From the first day I arrived at Microsoft, my academic colleagues have been asking me about Microsoft's strategy for cloud computing and when (or if) there would be public announcements. Those questions rose to a crescendo as academic groups prepared responses to the NSF eXtreme Digital (XD) TeraGrid solicitation. All I could say was that we were working on a plan, and it would become clear soon.
I don't normally pitch Microsoft products in the blog, preferring to discuss science policy, technology research and development and global competitiveness. However, something big just happened at Microsoft, something I think will affect all of us. Moreover, as I write this, the Pacific Northwest sky is clear and azure blue, and that doesn't happen often this time of year.
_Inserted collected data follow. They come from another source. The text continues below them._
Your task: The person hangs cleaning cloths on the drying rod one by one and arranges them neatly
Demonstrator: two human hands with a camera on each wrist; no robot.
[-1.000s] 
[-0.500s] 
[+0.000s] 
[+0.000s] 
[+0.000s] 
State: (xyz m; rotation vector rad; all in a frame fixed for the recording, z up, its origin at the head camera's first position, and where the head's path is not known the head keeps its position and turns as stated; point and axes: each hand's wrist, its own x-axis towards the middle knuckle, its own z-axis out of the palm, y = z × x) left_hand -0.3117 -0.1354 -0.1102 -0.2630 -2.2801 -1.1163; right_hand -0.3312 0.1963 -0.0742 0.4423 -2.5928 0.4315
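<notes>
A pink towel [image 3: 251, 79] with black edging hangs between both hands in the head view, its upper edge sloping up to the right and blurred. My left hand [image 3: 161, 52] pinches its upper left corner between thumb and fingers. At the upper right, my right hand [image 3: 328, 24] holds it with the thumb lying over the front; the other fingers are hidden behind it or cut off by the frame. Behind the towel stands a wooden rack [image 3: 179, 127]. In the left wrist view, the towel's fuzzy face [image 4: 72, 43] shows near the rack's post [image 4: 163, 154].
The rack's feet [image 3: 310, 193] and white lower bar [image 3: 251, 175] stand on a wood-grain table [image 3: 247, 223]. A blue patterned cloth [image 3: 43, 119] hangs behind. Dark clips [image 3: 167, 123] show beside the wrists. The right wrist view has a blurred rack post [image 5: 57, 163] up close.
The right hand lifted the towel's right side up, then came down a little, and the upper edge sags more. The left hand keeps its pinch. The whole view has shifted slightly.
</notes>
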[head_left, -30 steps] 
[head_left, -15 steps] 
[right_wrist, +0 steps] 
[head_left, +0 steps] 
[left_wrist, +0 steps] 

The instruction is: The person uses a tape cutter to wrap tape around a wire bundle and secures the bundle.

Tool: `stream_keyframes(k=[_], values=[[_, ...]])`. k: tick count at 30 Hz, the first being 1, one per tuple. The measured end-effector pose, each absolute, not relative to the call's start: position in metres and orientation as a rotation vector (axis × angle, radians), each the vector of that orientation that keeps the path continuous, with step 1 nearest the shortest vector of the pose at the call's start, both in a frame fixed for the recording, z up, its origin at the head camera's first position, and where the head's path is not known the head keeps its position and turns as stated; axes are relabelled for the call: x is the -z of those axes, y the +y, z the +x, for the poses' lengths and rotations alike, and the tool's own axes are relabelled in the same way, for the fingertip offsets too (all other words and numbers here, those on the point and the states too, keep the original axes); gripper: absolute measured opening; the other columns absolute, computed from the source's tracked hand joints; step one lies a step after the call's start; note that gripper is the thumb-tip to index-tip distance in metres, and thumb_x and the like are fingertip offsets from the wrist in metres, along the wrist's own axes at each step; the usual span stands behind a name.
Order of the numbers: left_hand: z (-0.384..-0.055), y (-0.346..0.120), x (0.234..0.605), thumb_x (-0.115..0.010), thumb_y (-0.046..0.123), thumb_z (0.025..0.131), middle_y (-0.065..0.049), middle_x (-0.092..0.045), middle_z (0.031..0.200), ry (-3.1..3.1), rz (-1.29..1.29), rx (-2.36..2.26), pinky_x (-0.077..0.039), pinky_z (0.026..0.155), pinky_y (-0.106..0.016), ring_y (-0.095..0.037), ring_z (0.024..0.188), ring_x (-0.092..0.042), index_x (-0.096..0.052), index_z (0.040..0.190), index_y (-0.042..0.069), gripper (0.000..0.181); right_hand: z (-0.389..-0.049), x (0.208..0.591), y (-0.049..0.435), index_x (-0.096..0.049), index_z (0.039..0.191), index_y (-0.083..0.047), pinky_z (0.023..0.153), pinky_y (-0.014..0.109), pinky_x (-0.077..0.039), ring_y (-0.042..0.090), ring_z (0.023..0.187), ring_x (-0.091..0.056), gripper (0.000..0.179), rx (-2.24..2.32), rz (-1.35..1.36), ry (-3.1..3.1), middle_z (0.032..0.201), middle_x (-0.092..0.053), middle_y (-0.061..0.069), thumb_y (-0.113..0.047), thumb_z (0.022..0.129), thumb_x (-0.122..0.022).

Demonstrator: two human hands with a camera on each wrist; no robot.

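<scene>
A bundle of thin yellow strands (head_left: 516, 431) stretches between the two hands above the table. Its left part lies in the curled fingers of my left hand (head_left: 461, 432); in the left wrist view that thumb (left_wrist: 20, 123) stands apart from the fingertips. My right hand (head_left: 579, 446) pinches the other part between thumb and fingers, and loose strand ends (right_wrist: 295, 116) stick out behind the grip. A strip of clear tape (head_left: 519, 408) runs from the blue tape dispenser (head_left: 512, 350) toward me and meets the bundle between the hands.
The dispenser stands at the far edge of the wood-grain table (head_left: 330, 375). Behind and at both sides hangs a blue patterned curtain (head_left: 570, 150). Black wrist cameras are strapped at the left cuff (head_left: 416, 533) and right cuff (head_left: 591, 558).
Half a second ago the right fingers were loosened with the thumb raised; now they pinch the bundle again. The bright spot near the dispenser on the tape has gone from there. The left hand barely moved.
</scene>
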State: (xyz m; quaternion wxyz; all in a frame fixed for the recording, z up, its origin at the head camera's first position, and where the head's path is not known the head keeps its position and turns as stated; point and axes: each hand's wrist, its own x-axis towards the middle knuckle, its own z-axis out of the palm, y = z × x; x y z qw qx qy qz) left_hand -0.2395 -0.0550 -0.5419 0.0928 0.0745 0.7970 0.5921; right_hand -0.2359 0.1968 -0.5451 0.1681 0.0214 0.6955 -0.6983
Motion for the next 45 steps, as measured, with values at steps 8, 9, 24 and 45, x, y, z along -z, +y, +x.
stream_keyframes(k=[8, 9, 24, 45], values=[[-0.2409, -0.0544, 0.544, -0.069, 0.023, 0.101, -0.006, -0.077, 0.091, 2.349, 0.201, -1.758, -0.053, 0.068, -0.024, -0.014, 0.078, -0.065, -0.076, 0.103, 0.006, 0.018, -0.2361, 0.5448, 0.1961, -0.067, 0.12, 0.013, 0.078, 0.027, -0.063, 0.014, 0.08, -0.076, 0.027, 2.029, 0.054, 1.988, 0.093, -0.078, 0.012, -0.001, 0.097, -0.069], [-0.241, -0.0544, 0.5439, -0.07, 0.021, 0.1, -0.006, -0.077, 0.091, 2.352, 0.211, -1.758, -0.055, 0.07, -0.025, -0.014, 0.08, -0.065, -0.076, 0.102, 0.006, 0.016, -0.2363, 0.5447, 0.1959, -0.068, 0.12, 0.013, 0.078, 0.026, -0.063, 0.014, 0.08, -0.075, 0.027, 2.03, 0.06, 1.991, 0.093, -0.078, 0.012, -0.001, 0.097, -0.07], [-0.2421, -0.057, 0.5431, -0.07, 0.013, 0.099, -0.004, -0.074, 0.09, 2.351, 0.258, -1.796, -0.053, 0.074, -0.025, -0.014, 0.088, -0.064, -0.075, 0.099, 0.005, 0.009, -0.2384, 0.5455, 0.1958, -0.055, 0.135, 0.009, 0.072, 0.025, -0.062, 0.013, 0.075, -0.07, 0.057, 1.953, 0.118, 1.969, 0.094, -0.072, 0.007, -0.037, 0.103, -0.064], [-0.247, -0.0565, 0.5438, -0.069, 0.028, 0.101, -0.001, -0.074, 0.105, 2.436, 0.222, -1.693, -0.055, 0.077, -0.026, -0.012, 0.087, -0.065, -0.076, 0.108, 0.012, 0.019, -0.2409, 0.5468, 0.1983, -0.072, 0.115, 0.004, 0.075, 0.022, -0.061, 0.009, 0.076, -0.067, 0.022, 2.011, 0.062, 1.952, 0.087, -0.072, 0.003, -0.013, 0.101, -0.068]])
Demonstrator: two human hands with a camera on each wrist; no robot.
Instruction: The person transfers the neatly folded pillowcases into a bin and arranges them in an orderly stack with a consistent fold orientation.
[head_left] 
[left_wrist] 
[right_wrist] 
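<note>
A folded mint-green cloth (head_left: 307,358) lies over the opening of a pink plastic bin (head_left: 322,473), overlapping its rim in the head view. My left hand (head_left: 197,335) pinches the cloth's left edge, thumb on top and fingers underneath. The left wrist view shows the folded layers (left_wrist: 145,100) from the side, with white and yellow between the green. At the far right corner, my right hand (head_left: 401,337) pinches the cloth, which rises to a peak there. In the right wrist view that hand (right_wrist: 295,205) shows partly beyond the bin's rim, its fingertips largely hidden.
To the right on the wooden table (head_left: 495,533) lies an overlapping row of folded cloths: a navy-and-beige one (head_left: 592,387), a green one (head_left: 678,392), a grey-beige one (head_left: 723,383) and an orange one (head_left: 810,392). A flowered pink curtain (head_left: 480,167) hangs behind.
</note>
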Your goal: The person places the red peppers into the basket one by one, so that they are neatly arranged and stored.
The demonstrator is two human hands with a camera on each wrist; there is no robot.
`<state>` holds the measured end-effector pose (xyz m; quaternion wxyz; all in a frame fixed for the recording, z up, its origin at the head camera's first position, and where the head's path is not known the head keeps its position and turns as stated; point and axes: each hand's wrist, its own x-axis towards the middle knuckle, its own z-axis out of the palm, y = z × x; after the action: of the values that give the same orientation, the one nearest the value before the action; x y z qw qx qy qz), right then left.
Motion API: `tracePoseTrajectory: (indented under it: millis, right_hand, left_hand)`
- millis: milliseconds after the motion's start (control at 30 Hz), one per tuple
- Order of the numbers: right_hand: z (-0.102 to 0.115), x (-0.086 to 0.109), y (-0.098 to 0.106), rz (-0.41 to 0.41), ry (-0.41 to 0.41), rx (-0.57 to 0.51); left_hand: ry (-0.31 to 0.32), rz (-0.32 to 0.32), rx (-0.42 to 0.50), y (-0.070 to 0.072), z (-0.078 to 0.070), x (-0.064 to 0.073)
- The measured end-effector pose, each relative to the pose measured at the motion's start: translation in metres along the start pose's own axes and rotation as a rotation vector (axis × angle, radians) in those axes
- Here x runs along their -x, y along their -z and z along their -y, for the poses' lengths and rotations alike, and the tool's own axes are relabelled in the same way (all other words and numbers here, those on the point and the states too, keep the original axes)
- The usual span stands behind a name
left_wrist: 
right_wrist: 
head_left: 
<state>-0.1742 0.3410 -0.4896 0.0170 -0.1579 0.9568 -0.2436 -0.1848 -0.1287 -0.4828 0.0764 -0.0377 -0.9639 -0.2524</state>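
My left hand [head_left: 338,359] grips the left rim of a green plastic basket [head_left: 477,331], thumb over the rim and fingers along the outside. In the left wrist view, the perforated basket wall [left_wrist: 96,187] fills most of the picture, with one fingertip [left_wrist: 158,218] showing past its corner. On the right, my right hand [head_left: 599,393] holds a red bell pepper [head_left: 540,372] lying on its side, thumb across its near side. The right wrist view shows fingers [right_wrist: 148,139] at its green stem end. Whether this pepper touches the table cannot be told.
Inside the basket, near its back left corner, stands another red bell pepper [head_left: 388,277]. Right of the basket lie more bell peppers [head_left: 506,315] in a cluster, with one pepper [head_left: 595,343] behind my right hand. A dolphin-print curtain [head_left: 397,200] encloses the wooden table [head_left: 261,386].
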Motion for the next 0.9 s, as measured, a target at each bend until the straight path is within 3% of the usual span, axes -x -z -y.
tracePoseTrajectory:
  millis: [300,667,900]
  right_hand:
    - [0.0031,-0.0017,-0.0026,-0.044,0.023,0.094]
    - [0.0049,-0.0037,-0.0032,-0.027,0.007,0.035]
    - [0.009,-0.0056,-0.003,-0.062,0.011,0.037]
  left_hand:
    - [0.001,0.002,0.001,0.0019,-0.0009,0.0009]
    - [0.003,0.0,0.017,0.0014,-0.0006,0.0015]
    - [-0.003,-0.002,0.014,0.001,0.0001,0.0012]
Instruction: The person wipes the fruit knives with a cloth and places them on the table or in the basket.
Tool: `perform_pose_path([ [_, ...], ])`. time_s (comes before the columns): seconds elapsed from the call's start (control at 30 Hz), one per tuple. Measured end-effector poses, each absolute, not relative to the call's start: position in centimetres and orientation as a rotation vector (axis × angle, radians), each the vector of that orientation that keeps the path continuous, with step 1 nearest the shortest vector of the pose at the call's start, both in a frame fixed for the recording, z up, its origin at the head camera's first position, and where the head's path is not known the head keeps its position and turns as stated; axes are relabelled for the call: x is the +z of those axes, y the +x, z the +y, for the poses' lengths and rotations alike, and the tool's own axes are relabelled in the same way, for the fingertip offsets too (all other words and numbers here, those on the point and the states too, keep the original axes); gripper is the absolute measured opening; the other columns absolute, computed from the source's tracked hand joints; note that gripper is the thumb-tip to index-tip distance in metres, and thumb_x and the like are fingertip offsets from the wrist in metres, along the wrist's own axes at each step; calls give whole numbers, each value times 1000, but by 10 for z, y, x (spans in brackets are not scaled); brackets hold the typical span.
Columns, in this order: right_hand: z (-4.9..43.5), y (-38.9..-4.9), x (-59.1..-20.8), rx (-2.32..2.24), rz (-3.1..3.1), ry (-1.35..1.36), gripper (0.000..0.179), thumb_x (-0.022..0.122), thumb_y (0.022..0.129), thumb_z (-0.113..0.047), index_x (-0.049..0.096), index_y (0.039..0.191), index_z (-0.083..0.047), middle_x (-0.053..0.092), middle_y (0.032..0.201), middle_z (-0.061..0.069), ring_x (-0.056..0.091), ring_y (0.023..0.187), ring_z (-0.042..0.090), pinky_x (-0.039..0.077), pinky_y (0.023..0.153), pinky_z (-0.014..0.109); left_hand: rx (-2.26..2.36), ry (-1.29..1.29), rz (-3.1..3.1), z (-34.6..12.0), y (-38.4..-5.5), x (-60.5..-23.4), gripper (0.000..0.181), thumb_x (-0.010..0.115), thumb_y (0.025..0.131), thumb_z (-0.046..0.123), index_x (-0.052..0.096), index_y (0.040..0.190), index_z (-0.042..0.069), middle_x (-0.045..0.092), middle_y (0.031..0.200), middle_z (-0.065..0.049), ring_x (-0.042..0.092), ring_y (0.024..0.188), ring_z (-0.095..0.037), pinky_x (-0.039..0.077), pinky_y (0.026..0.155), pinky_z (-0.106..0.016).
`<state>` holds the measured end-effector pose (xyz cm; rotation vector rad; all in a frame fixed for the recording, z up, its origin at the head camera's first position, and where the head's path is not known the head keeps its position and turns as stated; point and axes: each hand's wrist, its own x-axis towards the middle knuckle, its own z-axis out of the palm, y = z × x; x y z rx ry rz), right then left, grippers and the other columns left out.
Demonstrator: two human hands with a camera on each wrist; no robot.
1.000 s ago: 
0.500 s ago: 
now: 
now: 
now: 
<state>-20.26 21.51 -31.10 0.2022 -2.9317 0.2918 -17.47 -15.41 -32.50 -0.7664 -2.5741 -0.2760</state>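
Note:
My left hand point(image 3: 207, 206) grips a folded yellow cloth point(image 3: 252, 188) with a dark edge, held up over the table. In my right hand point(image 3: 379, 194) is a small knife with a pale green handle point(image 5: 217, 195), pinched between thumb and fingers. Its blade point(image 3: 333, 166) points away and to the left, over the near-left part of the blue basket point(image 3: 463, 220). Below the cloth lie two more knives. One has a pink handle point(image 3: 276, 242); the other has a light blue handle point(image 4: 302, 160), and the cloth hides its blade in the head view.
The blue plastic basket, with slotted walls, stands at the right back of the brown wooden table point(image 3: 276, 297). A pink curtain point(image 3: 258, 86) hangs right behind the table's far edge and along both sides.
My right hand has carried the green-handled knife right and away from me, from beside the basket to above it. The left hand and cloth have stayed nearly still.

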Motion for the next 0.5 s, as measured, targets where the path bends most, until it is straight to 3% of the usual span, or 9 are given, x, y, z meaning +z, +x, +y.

An omen, perhaps?
Microsoft Azure Cloud Services
At our Professional Developers Conference (PDC), Microsoft announced Azure, our cloud computing platform, with on-demand compute and storage to host, scale and manage Internet or cloud applications. The press release has additional business perspective and a link to the presentation. Azure is one element of the vision Ray Ozzie (See "Mind to Mind: Building Innovation") described in his 2005 Internet Services Disruption memorandum.
The simplest description of Azure is that the initial release allows you to develop hosted Windows applications using .NET Services, though future releases will support unmanaged code and open source tools as well (Eclipse, Ruby, PHP, and Python). Within Azure, a fabric controller manages application instances and access to storage via SQL Data Services (SDS), and it hosts applications atop virtualized multicore hardware. Finally, Microsoft's Live Services offerings will be layered atop the Azure framework.
You can read the white paper for details on the Azure design and usage approach. In addition, the software development kit (SDK) is available for download. In addition to the Azure SDK itself, there are SDKs for Visual Studio, .NET and SDS Services. Finally, there are Java and Ruby SDKs for .NET Services as well. This is a Community Technology Preview (CTP), meaning Microsoft welcomes feedback on these early capabilities and will continue to expand the capabilities of Azure over the coming months.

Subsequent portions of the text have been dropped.